Prompt: From the line containing "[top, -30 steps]" to the line containing "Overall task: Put" in the entries below, reproduce every line exactly, ends included. Nothing else belongs in the copy, and no pictures.

Data extract:
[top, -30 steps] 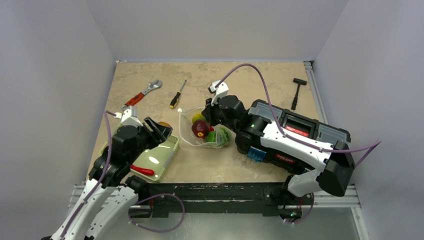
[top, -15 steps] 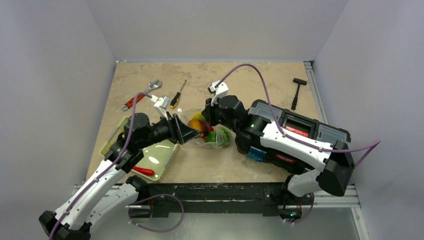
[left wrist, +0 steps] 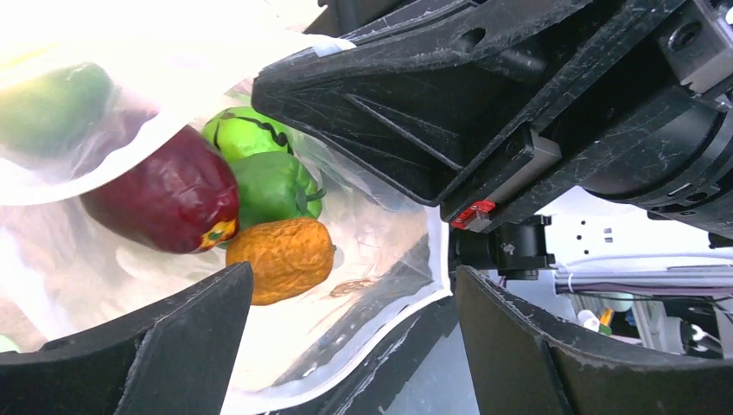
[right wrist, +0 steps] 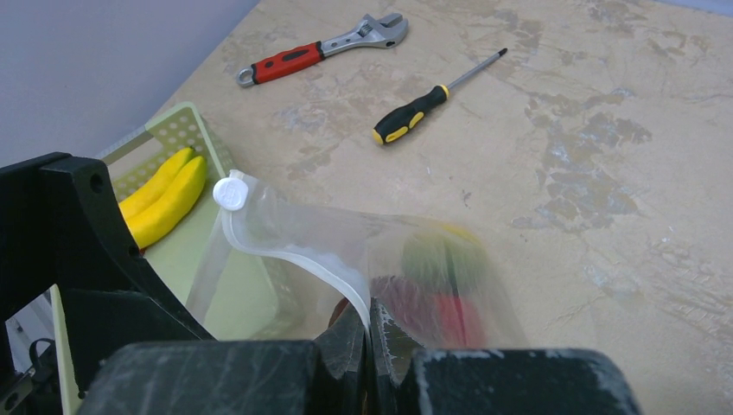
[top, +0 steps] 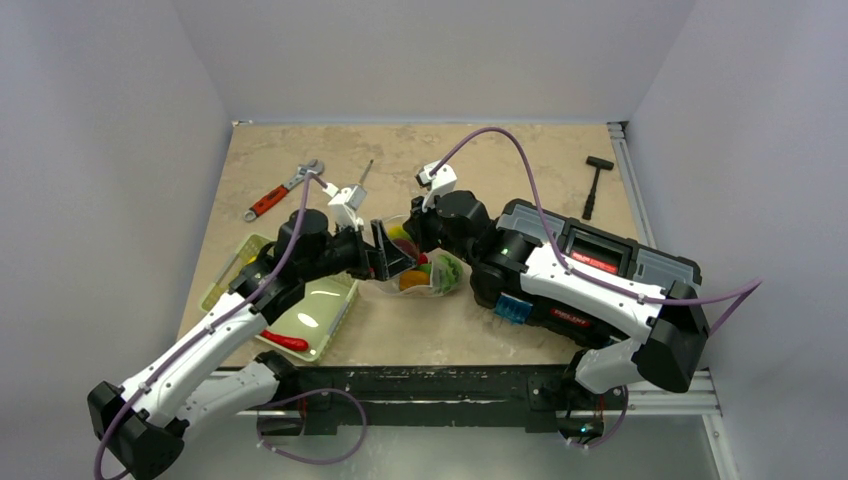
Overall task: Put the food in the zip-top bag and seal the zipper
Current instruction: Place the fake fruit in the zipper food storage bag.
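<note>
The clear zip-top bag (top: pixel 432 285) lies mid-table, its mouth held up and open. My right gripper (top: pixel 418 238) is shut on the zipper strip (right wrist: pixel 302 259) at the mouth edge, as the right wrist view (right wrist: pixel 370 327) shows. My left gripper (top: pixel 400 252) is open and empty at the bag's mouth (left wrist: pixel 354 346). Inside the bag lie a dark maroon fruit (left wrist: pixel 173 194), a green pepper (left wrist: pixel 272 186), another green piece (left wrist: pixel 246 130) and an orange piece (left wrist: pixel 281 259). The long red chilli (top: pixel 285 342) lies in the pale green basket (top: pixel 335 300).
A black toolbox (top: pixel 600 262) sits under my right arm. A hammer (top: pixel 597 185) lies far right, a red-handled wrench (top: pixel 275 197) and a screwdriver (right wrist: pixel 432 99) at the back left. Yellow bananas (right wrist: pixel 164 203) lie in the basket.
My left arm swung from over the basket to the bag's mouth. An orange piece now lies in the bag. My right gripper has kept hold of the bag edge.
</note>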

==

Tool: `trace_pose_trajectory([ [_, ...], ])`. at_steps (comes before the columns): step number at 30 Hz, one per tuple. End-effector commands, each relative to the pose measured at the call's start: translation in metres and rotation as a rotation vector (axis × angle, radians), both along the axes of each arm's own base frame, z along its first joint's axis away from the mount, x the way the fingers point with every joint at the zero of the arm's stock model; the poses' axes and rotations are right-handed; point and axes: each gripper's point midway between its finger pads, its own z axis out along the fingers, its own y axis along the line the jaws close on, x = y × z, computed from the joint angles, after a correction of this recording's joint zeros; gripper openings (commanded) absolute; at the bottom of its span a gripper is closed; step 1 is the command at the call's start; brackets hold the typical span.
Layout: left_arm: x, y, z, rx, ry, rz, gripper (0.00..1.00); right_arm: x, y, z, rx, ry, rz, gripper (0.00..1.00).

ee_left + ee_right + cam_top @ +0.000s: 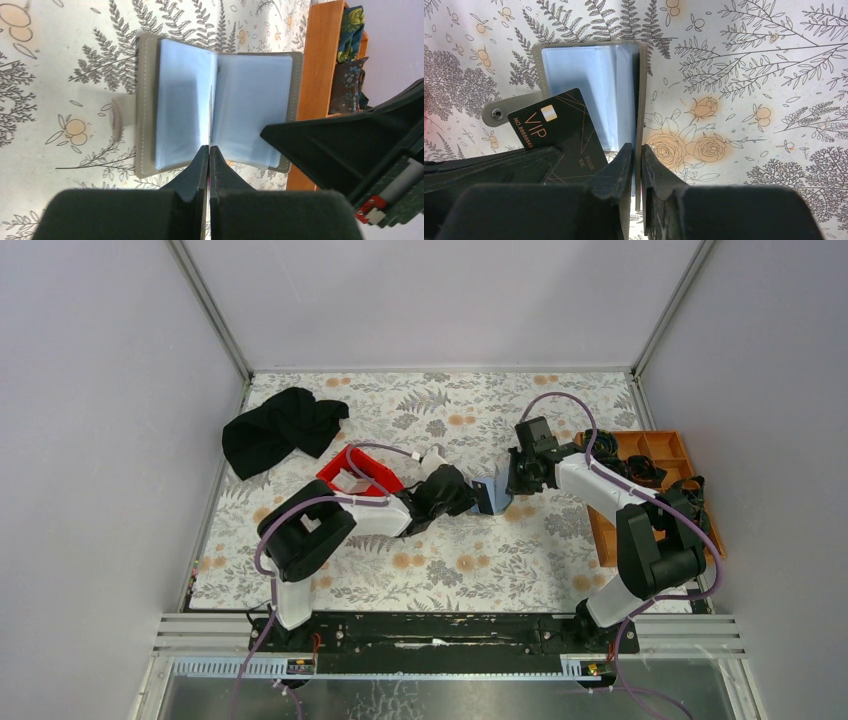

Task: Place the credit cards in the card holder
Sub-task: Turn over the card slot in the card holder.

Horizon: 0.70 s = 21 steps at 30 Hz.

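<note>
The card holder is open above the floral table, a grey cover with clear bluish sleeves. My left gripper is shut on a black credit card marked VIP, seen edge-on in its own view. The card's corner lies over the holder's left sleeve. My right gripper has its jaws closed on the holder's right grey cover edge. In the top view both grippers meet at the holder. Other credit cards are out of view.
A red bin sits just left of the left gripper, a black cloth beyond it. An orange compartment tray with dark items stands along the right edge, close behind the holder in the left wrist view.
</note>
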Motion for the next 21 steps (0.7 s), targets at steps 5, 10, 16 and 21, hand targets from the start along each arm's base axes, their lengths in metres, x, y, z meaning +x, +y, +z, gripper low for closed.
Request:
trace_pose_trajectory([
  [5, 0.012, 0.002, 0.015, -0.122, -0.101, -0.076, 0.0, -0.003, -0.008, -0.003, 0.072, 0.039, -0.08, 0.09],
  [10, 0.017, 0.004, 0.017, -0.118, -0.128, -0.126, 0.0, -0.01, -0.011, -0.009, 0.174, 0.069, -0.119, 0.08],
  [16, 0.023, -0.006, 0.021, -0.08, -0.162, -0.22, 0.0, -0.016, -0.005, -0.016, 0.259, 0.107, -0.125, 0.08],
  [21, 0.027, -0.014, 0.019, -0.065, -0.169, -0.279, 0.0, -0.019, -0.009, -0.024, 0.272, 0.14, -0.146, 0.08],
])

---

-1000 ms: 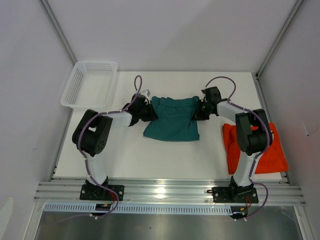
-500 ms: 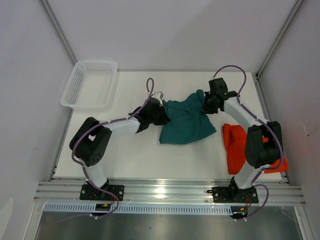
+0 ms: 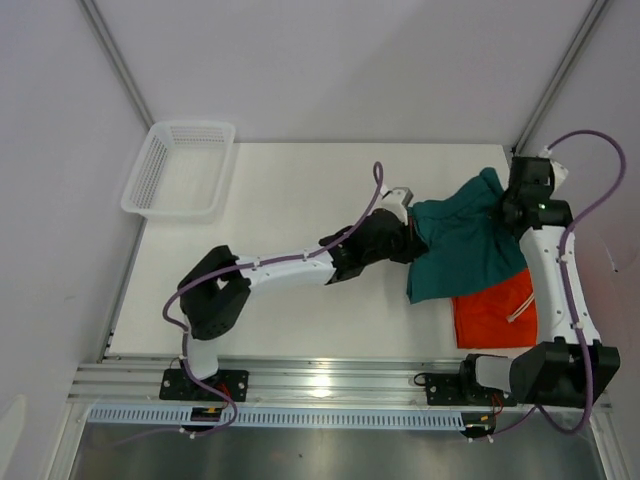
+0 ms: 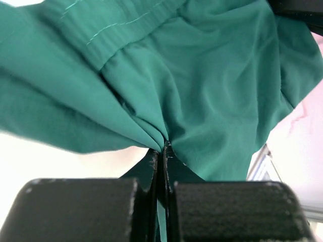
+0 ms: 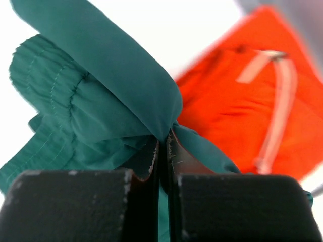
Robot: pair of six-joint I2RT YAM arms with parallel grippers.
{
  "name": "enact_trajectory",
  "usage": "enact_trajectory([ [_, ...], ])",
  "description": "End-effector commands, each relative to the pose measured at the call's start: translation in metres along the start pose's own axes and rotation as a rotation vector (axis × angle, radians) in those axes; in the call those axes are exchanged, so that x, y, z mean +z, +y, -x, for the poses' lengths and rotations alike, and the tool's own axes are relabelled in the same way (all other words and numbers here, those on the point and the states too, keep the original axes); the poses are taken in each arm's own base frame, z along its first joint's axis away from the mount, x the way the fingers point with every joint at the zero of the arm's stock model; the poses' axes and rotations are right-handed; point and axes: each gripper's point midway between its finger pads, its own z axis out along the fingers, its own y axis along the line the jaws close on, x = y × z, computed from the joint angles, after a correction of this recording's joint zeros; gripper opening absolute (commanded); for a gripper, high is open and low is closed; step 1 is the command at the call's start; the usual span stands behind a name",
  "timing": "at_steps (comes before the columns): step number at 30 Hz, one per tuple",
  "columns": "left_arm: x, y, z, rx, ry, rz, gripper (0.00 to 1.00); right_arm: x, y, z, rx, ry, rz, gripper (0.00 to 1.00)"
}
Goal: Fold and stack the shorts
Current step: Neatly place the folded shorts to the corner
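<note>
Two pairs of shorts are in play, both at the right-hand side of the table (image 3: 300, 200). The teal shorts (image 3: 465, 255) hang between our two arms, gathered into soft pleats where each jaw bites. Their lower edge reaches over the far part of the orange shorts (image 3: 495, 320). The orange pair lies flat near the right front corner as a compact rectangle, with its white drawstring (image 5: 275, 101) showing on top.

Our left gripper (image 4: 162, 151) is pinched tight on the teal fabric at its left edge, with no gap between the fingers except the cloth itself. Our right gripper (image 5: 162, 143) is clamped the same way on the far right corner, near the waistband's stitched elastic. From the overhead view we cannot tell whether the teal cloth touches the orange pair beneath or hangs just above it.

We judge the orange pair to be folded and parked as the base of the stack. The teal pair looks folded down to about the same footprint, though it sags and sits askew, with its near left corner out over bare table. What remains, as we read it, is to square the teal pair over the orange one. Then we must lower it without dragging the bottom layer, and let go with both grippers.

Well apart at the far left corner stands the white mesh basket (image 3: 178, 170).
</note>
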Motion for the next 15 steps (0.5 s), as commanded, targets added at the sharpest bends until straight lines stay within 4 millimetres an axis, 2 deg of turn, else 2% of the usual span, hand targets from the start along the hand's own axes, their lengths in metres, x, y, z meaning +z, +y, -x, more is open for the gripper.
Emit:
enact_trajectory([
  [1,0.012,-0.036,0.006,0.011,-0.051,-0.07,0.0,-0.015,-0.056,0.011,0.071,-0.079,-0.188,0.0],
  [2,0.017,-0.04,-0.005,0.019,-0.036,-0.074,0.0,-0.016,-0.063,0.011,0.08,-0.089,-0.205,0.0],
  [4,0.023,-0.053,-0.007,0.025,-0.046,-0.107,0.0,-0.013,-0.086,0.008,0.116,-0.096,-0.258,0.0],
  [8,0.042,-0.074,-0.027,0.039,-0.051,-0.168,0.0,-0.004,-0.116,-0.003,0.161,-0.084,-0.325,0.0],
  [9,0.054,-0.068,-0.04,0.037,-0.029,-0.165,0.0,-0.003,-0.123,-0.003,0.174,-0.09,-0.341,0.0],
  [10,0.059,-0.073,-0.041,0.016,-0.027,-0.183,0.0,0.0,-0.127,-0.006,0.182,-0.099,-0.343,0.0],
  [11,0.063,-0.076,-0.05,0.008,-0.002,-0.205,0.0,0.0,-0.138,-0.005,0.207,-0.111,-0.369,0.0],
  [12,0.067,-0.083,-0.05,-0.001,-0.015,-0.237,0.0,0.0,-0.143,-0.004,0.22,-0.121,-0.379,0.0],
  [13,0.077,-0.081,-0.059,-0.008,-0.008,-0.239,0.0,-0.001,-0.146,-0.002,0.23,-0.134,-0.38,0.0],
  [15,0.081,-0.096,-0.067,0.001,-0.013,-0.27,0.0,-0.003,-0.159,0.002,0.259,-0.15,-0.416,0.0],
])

Reply to the task:
[top, -30 steps] 
[top, -15 steps] 
[left wrist, +0 steps] 
[right wrist, +0 steps] 
[top, +0 steps] 
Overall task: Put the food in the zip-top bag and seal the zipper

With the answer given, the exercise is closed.